• _Exercise instructions_
Reproduce the lines below verbatim. Pictures are to be omitted.

• _Source data_

=== Begin Enclosure ===

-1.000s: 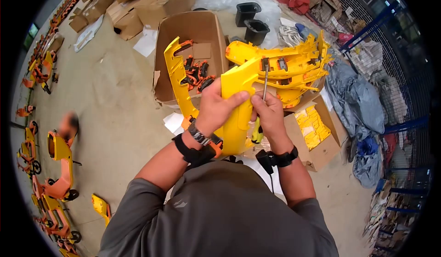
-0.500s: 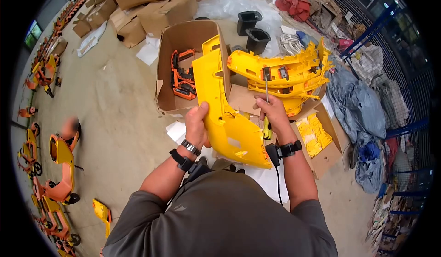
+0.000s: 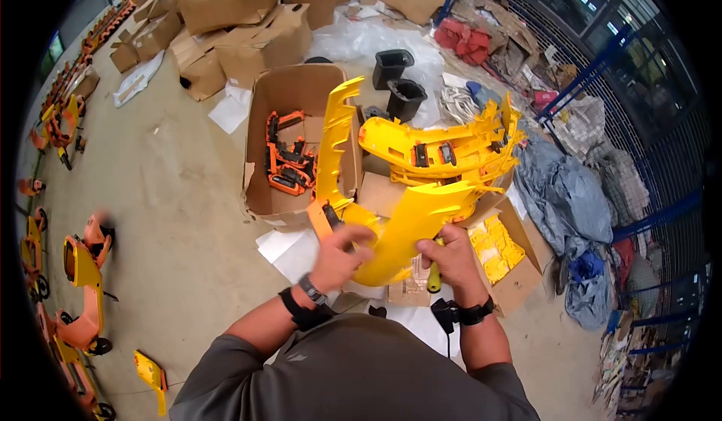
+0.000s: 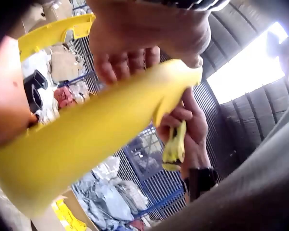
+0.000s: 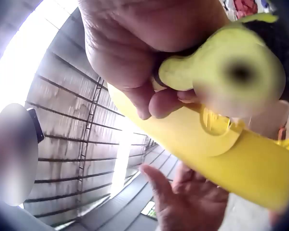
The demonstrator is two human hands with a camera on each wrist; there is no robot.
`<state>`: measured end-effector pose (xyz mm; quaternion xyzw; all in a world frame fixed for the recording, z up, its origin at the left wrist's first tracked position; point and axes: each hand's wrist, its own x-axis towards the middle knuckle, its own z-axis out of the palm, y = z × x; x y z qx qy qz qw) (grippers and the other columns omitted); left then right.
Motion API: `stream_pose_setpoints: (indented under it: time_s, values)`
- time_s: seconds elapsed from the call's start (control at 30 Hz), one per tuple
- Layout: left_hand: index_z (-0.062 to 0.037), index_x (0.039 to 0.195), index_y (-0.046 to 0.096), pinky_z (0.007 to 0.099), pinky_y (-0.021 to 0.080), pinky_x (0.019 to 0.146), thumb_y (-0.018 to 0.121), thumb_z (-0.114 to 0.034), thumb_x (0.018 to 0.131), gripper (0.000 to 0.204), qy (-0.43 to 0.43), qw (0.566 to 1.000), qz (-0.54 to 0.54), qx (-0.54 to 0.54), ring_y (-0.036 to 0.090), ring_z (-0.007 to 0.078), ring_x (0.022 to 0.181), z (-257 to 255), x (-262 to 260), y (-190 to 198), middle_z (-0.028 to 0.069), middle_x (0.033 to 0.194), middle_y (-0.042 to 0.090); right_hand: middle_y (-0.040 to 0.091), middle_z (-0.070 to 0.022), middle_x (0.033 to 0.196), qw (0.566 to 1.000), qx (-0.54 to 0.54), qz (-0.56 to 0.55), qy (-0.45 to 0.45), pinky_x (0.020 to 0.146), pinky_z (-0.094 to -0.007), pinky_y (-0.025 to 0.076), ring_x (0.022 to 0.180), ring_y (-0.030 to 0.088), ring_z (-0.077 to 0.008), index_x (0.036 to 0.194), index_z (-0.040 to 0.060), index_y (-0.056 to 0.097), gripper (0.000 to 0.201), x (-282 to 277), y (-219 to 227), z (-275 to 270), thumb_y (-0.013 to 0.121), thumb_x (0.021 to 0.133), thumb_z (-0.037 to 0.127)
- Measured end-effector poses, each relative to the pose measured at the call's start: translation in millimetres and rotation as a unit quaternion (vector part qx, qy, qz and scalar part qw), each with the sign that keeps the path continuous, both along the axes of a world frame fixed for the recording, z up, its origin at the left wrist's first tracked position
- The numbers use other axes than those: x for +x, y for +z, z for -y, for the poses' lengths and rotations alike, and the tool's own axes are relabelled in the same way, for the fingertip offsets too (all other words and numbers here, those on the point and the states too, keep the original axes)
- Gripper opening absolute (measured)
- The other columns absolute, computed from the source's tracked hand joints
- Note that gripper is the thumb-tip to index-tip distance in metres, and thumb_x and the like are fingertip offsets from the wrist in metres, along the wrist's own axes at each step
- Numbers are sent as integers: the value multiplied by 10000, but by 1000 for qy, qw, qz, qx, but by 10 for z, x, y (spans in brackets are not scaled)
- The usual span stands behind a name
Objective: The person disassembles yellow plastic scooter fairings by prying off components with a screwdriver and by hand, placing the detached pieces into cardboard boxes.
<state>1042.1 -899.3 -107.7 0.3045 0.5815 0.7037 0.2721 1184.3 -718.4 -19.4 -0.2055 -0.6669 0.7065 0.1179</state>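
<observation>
A curved yellow plastic body panel [image 3: 421,222] is held up in front of the person, tilted, with a long notched arm rising at its left. Beside that arm sits an orange and black fitting [image 3: 322,216]. My right hand [image 3: 453,259] grips a screwdriver [image 3: 434,277] by its yellow-green handle, and its fingers also pinch the panel's edge. The shaft is hidden behind the panel. My left hand [image 3: 340,259] is next to the panel's near left side, fingers spread and loosely bent. In the right wrist view the left palm [image 5: 192,199] faces the panel, holding nothing.
A large carton [image 3: 252,165] with several orange and black fittings stands ahead to the left. More yellow panels [image 3: 444,150] are stacked ahead to the right, beside a carton [image 3: 519,286] of small yellow parts. Two black bins [image 3: 406,99] stand behind. Scooters [image 3: 90,293] line the left.
The panel was turned over, swinging from upright on the left to tilted towards the right hand. My left hand let go of its left edge. The screwdriver stayed in the right hand.
</observation>
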Motion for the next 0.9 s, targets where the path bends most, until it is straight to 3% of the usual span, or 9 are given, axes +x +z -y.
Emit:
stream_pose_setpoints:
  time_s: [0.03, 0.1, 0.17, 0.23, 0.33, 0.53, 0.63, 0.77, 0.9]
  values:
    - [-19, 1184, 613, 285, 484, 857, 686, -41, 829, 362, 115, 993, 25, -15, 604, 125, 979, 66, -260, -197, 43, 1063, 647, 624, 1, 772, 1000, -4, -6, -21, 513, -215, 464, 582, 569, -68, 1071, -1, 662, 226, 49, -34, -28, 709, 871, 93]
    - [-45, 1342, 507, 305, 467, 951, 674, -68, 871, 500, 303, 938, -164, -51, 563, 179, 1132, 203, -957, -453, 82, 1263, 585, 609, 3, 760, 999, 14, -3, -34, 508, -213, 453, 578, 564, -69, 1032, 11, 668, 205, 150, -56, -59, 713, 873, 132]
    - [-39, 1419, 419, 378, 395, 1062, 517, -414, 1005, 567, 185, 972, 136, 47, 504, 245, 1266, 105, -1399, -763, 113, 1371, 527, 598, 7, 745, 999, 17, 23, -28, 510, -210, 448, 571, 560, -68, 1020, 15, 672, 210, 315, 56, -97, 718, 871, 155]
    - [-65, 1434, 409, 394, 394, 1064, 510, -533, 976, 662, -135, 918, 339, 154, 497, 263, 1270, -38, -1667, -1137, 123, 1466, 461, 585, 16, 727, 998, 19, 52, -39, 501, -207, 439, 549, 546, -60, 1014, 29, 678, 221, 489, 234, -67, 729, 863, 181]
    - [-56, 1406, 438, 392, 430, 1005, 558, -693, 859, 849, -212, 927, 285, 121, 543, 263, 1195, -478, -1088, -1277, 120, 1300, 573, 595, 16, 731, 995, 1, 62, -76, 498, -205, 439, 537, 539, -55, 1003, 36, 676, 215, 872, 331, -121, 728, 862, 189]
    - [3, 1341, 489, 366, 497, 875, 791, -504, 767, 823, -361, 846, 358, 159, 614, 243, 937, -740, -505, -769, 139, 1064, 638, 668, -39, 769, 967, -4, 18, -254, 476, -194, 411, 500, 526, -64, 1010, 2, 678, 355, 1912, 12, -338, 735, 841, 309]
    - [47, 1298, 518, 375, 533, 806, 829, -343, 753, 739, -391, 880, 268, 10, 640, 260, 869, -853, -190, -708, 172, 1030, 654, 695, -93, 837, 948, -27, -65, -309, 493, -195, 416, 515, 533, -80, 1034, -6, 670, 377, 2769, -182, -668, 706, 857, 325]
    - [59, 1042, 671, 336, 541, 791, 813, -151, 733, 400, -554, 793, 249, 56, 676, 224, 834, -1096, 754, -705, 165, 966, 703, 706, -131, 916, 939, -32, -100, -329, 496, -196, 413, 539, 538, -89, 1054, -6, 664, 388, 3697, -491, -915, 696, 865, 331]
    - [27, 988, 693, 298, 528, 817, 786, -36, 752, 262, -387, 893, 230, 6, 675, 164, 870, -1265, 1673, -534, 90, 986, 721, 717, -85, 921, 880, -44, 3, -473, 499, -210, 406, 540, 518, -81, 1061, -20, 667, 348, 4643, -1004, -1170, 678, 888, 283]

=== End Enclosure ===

• _Result of the exercise_
-1.000s: 
-0.500s: 
+0.000s: 
+0.000s: 
+0.000s: 
The demonstrator is two human hands with a camera on each wrist; there is no robot.
`<state>`: measured end-effector pose (xyz mm; quaternion xyzw; all in a world frame fixed for the recording, z up, its origin at the left wrist's first tracked position; point and axes: each hand's wrist, its own x-axis towards the middle knuckle, its own z-axis out of the palm, y = z × x; x y z qx qy qz qw) (grippers and the other columns omitted); left then right.
Motion API: `stream_pose_setpoints: (indented under it: time_s, values)`
- time_s: seconds elapsed from the call's start (control at 30 Hz), one per tuple
- Layout: left_hand: index_z (-0.062 to 0.037), index_x (0.039 to 0.195), index_y (-0.046 to 0.096), pinky_z (0.007 to 0.099), pinky_y (-0.021 to 0.080), pinky_x (0.019 to 0.146), thumb_y (-0.018 to 0.121), thumb_z (-0.114 to 0.034), thumb_x (0.018 to 0.131), gripper (0.000 to 0.204), qy (-0.43 to 0.43), qw (0.566 to 1.000), qz (-0.54 to 0.54), qx (-0.54 to 0.54), ring_y (-0.036 to 0.090), ring_z (-0.007 to 0.078), ring_x (0.022 to 0.181), z (-257 to 255), x (-262 to 260), y (-190 to 198), middle_z (-0.028 to 0.069), middle_x (0.033 to 0.194), middle_y (-0.042 to 0.090); right_hand: middle_y (-0.040 to 0.091), middle_z (-0.070 to 0.022), middle_x (0.033 to 0.196), qw (0.566 to 1.000), qx (-0.54 to 0.54), qz (-0.56 to 0.55), qy (-0.45 to 0.45), pinky_x (0.020 to 0.146), pinky_z (-0.094 to -0.007), pinky_y (-0.025 to 0.076), ring_x (0.022 to 0.180), ring_y (-0.030 to 0.088), ring_z (-0.077 to 0.008), index_x (0.036 to 0.194), index_z (-0.040 to 0.060), index_y (-0.056 to 0.097), gripper (0.000 to 0.201), x (-282 to 277), y (-219 to 227), z (-275 to 270), thumb_y (-0.013 to 0.121), thumb_x (0.021 to 0.133), thumb_z (-0.037 to 0.127)
- Measured end-effector poses, each relative to the pose measured at the call's start: translation in millimetres and rotation as a unit quaternion (vector part qx, qy, qz and scalar part qw), each with the sign that keeps the path continuous, both along the axes of a world frame fixed for the recording, z up, its origin at the left wrist's first tracked position
- The numbers use other axes than those: x for +x, y for +z, z for -y, for the poses' lengths and rotations alike, and the tool's own axes are relabelled in the same way, for the fingertip offsets too (all other words and numbers here, those on the point and the states too, keep the original axes)
- Gripper opening absolute (measured)
- The other columns absolute, computed from the source's tracked hand joints
- Note that gripper is the thumb-tip to index-tip distance in metres, and thumb_x and the like are fingertip offsets from the wrist in metres, along the wrist's own axes at each step
- Numbers are sent as integers: the value multiplied by 10000, but by 1000 for qy, qw, qz, qx, but by 10 for z, x, y (spans in brackets are not scaled)
- The usual span stands behind a name
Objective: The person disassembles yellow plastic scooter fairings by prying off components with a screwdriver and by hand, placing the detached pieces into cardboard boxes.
<state>1042.1 -899.3 -107.7 0.3045 0.5815 0.7037 0.2721 1184.3 -718.4 -19.4 -0.2055 -0.6669 0.7065 0.1179</state>
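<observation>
A curved yellow plastic body panel [image 3: 421,222] is held up in front of the person, tilted, with a long notched arm rising at its left. Beside that arm sits an orange and black fitting [image 3: 322,216]. My right hand [image 3: 453,259] grips a screwdriver [image 3: 434,277] by its yellow-green handle, and its fingers also pinch the panel's edge. The shaft is hidden behind the panel. My left hand [image 3: 340,259] is next to the panel's near left side, fingers spread and loosely bent. In the right wrist view the left palm [image 5: 192,199] faces the panel, holding nothing.
A large carton [image 3: 252,165] with several orange and black fittings stands ahead to the left. More yellow panels [image 3: 444,150] are stacked ahead to the right, beside a carton [image 3: 519,286] of small yellow parts. Two black bins [image 3: 406,99] stand behind. Scooters [image 3: 90,293] line the left.
The panel was turned over, swinging from upright on the left to tilted towards the right hand. My left hand let go of its left edge. The screwdriver stayed in the right hand.
</observation>
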Motion for the next 0.9 s, targets where the path bends most, until it is straight to 3% of the usual span, or 9 are given, axes +x +z -y.
Emit:
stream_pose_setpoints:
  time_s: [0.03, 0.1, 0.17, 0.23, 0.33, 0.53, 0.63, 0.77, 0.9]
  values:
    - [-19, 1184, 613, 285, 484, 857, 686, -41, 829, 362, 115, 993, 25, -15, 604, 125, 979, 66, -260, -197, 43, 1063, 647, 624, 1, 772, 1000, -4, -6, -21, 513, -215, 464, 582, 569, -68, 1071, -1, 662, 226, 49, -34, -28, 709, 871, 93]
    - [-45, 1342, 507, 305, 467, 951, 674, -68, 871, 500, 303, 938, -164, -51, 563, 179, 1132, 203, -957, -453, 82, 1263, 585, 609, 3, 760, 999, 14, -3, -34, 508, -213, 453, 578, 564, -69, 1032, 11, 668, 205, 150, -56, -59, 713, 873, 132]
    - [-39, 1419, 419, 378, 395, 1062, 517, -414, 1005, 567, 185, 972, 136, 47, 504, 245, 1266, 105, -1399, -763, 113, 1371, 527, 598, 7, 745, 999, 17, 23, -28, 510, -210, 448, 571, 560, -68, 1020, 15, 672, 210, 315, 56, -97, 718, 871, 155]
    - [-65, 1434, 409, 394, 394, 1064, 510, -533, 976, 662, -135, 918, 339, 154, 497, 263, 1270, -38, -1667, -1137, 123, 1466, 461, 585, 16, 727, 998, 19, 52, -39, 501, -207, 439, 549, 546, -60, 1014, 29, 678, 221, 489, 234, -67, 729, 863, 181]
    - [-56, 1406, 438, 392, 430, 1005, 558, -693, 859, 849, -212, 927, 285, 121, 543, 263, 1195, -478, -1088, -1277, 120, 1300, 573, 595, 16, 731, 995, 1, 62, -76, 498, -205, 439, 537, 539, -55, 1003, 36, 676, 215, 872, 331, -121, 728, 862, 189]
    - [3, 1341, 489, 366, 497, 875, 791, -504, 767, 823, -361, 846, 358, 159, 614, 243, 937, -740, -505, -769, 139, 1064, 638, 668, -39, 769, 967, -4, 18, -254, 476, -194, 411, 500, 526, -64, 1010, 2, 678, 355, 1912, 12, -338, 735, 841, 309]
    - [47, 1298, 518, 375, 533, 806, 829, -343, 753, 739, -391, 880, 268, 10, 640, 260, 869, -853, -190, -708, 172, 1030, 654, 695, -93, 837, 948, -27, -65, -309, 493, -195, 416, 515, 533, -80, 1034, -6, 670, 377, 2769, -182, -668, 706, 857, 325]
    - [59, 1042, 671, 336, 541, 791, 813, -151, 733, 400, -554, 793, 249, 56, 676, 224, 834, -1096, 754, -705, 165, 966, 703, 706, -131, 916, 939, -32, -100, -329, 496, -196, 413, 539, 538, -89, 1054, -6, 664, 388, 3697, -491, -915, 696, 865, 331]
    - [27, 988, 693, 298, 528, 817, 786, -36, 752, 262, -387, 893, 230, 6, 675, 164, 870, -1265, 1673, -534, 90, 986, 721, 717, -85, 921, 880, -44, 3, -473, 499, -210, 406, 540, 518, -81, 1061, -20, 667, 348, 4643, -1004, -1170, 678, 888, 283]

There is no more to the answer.